Work request:
Go through the data below. List every line that holds the word "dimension".

Listed records: Begin

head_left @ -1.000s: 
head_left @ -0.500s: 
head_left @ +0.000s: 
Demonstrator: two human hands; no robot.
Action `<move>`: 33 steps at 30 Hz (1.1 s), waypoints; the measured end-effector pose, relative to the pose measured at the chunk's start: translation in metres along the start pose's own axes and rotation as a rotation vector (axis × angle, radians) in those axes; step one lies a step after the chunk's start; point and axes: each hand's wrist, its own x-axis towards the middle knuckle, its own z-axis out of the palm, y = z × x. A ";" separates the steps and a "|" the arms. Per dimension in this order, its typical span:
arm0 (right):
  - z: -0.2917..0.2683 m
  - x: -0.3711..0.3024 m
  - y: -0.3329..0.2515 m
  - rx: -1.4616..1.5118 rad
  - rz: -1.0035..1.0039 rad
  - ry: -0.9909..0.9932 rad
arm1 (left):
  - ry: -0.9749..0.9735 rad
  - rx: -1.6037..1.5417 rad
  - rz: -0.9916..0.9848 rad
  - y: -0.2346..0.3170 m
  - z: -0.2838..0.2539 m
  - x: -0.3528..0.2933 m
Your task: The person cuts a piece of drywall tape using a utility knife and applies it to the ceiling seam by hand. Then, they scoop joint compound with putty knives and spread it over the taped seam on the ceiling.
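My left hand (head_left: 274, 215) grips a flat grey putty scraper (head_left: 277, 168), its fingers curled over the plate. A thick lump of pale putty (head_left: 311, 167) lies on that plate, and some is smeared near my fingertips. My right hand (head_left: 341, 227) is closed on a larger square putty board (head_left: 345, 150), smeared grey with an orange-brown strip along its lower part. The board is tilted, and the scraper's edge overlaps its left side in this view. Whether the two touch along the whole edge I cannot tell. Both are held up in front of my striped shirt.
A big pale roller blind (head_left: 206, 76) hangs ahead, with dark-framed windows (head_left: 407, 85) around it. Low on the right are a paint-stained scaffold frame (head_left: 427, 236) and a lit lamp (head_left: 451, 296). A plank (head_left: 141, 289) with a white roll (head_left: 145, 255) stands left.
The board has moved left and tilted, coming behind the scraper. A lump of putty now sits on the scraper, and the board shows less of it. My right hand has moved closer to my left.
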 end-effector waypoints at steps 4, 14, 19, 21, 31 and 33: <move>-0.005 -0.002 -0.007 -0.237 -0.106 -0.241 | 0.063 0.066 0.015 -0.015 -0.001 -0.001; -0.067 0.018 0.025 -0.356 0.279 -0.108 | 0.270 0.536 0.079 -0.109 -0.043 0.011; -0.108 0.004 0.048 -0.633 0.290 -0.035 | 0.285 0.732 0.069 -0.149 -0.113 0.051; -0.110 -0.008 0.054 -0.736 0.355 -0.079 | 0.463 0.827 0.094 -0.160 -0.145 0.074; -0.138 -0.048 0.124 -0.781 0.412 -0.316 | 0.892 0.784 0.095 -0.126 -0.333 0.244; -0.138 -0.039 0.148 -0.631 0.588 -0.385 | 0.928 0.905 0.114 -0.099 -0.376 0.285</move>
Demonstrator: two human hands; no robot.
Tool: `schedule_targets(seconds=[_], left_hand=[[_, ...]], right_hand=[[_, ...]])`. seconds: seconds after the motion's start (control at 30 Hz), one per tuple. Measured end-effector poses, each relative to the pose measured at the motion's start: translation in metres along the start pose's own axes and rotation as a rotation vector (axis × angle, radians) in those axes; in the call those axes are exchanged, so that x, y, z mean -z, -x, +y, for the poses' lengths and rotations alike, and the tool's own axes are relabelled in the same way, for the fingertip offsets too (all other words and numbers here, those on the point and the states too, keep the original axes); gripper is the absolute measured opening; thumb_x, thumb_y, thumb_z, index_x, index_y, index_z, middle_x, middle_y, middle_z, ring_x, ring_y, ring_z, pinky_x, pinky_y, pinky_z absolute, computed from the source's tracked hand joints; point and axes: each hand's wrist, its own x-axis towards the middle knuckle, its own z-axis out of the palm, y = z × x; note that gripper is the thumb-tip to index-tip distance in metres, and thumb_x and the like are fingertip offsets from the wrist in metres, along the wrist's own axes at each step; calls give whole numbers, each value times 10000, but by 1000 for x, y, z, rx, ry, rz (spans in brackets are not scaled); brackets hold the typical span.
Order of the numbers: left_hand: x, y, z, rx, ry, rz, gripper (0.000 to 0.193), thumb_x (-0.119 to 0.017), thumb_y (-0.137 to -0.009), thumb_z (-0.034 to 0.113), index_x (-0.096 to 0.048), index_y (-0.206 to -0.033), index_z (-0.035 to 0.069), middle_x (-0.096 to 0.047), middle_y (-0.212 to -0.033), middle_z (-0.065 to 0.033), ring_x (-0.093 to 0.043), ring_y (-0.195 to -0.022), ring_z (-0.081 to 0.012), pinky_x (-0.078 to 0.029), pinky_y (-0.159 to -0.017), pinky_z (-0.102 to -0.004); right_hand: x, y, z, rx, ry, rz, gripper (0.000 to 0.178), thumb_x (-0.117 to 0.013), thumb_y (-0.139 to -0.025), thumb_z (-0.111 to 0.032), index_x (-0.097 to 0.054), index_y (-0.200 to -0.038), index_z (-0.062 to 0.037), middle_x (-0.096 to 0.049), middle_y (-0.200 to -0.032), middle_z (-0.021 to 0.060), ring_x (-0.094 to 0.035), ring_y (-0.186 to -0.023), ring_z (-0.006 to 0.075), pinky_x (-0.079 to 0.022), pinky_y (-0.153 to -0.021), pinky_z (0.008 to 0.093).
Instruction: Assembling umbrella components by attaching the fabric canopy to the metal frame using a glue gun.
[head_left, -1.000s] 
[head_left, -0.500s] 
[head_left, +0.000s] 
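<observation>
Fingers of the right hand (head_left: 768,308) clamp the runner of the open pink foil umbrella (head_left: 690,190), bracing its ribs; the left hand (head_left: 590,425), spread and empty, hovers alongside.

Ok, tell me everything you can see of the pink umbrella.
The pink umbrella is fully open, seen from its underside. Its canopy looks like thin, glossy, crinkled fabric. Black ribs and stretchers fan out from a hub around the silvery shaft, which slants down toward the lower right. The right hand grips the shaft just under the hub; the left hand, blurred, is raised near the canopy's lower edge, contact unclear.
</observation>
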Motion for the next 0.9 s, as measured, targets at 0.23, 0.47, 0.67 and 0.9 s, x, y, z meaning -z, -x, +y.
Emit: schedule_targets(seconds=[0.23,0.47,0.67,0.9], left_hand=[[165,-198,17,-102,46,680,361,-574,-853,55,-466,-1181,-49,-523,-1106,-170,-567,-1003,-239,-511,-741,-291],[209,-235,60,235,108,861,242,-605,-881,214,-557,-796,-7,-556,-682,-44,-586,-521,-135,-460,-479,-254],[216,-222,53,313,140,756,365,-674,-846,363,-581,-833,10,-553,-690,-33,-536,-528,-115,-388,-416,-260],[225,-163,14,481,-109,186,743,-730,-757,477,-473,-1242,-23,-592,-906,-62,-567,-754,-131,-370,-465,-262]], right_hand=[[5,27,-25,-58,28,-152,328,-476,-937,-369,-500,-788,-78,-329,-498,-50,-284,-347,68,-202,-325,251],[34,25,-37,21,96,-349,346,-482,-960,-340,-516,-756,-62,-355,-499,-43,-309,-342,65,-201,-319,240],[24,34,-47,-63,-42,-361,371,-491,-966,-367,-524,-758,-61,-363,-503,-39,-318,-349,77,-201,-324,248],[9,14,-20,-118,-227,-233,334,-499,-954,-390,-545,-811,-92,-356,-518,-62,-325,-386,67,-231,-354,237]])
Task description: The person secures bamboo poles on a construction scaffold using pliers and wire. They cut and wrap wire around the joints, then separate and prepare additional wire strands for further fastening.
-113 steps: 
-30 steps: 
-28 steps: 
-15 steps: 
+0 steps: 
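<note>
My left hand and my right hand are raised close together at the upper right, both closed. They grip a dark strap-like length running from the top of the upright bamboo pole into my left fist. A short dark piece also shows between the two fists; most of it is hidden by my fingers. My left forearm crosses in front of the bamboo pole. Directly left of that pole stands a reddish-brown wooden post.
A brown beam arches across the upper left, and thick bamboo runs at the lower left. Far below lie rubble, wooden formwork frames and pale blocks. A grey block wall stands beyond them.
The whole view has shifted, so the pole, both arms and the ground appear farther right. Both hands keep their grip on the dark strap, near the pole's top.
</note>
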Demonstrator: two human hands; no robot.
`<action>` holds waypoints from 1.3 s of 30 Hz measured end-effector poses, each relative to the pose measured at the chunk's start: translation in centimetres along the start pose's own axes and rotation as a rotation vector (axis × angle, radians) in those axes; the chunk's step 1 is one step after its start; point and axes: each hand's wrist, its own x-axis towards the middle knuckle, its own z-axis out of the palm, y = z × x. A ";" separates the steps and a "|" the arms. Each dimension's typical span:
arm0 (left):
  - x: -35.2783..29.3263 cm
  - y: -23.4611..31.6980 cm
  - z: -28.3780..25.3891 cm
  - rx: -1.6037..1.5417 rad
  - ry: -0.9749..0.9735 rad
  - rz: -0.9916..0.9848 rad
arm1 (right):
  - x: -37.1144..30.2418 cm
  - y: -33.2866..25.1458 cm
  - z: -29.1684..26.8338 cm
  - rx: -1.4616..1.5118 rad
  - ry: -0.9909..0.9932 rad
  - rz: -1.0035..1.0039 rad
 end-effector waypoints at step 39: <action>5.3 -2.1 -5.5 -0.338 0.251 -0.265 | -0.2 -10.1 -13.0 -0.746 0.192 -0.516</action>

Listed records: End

Your response:
Action `<move>`: 33 steps at 30 Hz (1.1 s), waypoints; the measured end-effector pose, relative to the pose measured at the chunk's start: translation in metres along the start pose's own axes and rotation as a rotation vector (axis × angle, radians) in those axes; step one lies a step after the chunk's start; point and axes: each hand's wrist, its own x-axis towards the middle knuckle, its own z-axis out of the palm, y = z × x. A ";" separates the steps and a "|" the arms. Per dimension in this order, its typical span:
`<action>` holds waypoints from 1.3 s of 30 Hz measured end-effector poses, each relative to the pose measured at the chunk's start: translation in centimetres along the start pose's own axes and rotation as a rotation vector (axis × angle, radians) in those axes; the chunk's step 1 is one step after its start; point and axes: each hand's wrist, its own x-axis towards the middle knuckle, its own z-axis out of the palm, y = z × x. A ";" separates the steps and a "|" the arms. Each dimension's typical span:

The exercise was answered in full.